**TASK INSTRUCTIONS:** Output only the lines that run from the one with "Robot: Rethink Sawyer" to the final line of the material, exactly as they are written.
----
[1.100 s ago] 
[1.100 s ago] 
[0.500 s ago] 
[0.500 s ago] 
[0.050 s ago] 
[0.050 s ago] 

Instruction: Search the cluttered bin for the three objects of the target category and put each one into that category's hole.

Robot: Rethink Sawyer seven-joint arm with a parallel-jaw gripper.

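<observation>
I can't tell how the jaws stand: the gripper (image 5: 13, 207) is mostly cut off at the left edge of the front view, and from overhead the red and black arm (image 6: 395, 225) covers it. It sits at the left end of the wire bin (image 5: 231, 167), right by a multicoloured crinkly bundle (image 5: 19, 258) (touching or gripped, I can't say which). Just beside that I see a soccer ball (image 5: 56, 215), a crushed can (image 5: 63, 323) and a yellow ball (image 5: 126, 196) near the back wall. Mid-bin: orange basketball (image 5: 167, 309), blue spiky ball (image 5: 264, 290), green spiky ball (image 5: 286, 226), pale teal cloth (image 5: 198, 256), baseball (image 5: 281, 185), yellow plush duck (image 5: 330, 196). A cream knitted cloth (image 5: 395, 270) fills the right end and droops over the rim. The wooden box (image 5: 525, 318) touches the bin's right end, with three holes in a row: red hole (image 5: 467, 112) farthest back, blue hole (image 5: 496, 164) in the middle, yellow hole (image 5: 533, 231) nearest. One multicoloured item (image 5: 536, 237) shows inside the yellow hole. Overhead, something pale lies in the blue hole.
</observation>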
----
**ANSWER TO THIS TASK:**
Robot: Rethink Sawyer seven-joint arm with a parallel-jaw gripper.

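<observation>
I can't tell how the jaws stand: the gripper (image 5: 13, 207) is mostly cut off at the left edge of the front view, and from overhead the red and black arm (image 6: 395, 225) covers it. It sits at the left end of the wire bin (image 5: 231, 167), right by a multicoloured crinkly bundle (image 5: 19, 258) (touching or gripped, I can't say which). Just beside that I see a soccer ball (image 5: 56, 215), a crushed can (image 5: 63, 323) and a yellow ball (image 5: 126, 196) near the back wall. Mid-bin: orange basketball (image 5: 167, 309), blue spiky ball (image 5: 264, 290), green spiky ball (image 5: 286, 226), pale teal cloth (image 5: 198, 256), baseball (image 5: 281, 185), yellow plush duck (image 5: 330, 196). A cream knitted cloth (image 5: 395, 270) fills the right end and droops over the rim. The wooden box (image 5: 525, 318) touches the bin's right end, with three holes in a row: red hole (image 5: 467, 112) farthest back, blue hole (image 5: 496, 164) in the middle, yellow hole (image 5: 533, 231) nearest. One multicoloured item (image 5: 536, 237) shows inside the yellow hole. Overhead, something pale lies in the blue hole.
</observation>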

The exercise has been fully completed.